* **PROBLEM TO WORK ON**:
Copy out the data below as written; omit any images.

★ ★ ★ ★ ★ ★ ★

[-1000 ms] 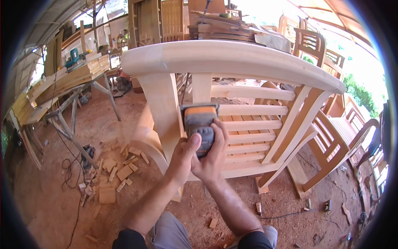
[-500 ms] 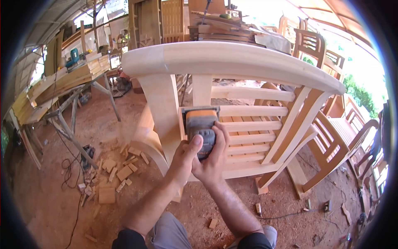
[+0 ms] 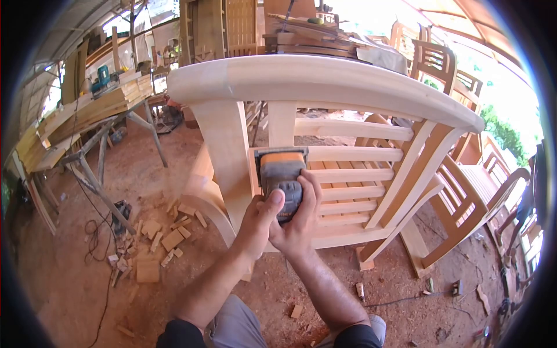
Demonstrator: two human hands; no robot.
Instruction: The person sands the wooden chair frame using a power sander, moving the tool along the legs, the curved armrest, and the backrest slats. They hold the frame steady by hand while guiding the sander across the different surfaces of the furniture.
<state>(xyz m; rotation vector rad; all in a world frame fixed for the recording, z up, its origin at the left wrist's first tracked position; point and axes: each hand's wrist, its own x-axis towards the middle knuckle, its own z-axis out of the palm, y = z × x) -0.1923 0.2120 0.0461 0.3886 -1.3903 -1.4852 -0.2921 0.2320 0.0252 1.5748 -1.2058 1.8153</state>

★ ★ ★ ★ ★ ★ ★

* **RESULT FOR THIS TASK**:
[-1000 ms] 
[-500 ms] 
[+0 ms] 
Demonstrator: two human hands; no robot.
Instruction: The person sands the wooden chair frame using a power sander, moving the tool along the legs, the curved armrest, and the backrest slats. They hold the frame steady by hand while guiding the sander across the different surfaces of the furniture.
<state>(xyz m; rotation vector rad; all in a world frame fixed for the recording, z up, its origin at the left wrist's first tracked position; point and axes: each hand's wrist, its own x-axis towards the middle knuckle, its own z-axis out of the palm, y = z × x) -0.1923 0.2120 0.0461 0.3886 -1.3903 -1.4852 -0.2921 0.2320 0.0252 1.5748 -1.2058 1.8153</state>

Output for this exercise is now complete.